きっと鎧が動きの邪魔になっていたのだろう。拘束から解き放たれた歓喜の叫びのようにも聞こえる。
「……あかん。ともかくここは逃げの一手や!」
紅蘭が再び脇侍――降魔に背を向けてバイクを走らせる。
「何とかしてよ、紅蘭!」
「それはこっちのセリフや!」
今度は、降魔は背に畳んでいた羽をゆっくりと広げる。それから再び吠えると、その翼で低空飛行をし、蒸気バイクをまっすぐ追いかけてきたのだ。
「紅蘭! やっぱり追いかけてくるよぉ!!」
「武器はない。連絡もできん。かといってうちら自身じゃ戦いにもならん。ホンマ、どないしたらええんや!」
この場にいたのが他の華撃団隊員ならきっと何とかした事だろう。だが二人は逃げる事しかできない。
蒸気バイクは耳障りな音をまき散らしてさらにスピードを上げ、公園内を疾走する。
ところが、スピードが思うように上がらない。音もそうだが後部タイヤから伝わってくる振動が妙だ。きっとさっきの一撃で異常をきたしてしまったのだろう。
そのせいだけでなく、逃走劇があっけなく終わる。何と、道が行き止まりだったのだ。
「しまった!」
紅蘭が急ブレーキをかけて車体を滑らせる。どうにかギリギリで止まった紅蘭達だったが、迫る降魔は目の前。両脇の茂みに入るくらいしか逃げ道がない。
「アイリス、逃げるで!」
「うん!」
今は逃げる事しかできない。だが、何もできなくなった訳ではない。どうせなら、足が動く限り息が続く限り力の限り逃げてやる。
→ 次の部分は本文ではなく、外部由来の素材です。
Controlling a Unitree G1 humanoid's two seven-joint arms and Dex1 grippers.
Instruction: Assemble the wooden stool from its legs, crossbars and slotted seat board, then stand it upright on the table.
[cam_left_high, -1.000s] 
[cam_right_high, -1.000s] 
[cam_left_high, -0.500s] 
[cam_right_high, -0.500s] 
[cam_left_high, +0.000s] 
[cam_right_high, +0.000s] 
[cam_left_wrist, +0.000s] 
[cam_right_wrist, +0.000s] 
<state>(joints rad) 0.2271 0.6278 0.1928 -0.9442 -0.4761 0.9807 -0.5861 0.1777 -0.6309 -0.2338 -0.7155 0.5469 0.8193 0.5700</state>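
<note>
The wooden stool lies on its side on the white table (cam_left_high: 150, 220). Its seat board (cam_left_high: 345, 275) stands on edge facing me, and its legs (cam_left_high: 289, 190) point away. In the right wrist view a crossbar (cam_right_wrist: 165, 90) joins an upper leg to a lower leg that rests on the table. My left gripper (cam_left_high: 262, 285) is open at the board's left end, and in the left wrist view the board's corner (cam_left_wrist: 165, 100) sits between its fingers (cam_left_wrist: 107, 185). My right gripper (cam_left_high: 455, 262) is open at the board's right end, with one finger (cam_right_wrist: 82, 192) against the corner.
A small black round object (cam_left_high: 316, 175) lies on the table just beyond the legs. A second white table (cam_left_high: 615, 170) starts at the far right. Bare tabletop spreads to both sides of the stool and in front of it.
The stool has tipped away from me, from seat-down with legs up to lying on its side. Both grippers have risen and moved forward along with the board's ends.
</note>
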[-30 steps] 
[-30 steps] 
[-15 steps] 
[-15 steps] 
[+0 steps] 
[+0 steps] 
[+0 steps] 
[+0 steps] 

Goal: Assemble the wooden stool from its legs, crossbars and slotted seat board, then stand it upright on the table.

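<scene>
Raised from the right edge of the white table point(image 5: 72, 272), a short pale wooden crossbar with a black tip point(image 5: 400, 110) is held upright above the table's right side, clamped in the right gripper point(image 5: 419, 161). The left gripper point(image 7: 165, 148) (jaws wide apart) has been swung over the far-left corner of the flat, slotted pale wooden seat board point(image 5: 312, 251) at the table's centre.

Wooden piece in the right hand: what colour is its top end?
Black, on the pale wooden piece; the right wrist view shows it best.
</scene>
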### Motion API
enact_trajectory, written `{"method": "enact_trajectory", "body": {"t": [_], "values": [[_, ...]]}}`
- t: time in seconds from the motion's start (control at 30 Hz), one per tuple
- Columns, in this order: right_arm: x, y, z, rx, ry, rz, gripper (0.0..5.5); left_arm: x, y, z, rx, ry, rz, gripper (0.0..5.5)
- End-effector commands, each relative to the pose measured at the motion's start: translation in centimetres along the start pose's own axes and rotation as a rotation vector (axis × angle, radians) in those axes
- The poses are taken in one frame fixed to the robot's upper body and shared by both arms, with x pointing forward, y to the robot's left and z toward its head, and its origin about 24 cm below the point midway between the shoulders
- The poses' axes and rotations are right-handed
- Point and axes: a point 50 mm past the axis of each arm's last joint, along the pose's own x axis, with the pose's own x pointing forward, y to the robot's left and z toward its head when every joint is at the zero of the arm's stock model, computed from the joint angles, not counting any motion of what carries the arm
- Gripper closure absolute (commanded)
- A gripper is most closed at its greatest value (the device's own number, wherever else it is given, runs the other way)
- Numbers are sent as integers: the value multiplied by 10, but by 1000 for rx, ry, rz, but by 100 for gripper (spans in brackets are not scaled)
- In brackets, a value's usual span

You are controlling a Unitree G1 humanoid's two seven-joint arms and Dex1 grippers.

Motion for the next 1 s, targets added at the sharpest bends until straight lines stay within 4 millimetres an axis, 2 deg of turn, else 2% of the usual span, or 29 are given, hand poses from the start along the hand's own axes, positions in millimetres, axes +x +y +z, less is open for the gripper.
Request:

だが降魔はそんな余裕を与えなかった。二人を喰らおうと大きく口を開けて迫ってくる。
「いやぁぁぁぁぁぁっ!」
アイリスのかん高い悲鳴が響く。何の対抗手段も持たない紅蘭ではあったが、それでもアイリスをかばおうと抱き締める。
その時だ。
バシンという鋭い音が辺りに響いた。
驚いて音のした方向を見ると、降魔がピタリと止まっていた。こちらに来ようとしているが、見えない壁に遮られるかのようにその場でもがいている。
「ふう。間一髪だったな」
唐突に聞き覚えのない男の子の声が聞こえた。だが二人の目の前には、うっすらと黄金色に輝く毛並みを持つ狐が一匹いるだけだ。
「大丈夫か、二人とも」
狐が二人の方を振り返り、確かにそう言った。
「き、き、狐が喋った!?」
二人が抱き合ったまま驚く中、その狐は憮然とした(?)表情を浮かべ、
「ただの狐と思うなよ。こう見えてもオレ様は宇迦之御魂神(うかのみたまのかみ)様にお仕えする狐だ。それも関東稲荷総社として名高い、王子稲荷神社の狐だぞ」
少しばかり得意になってそう名乗った。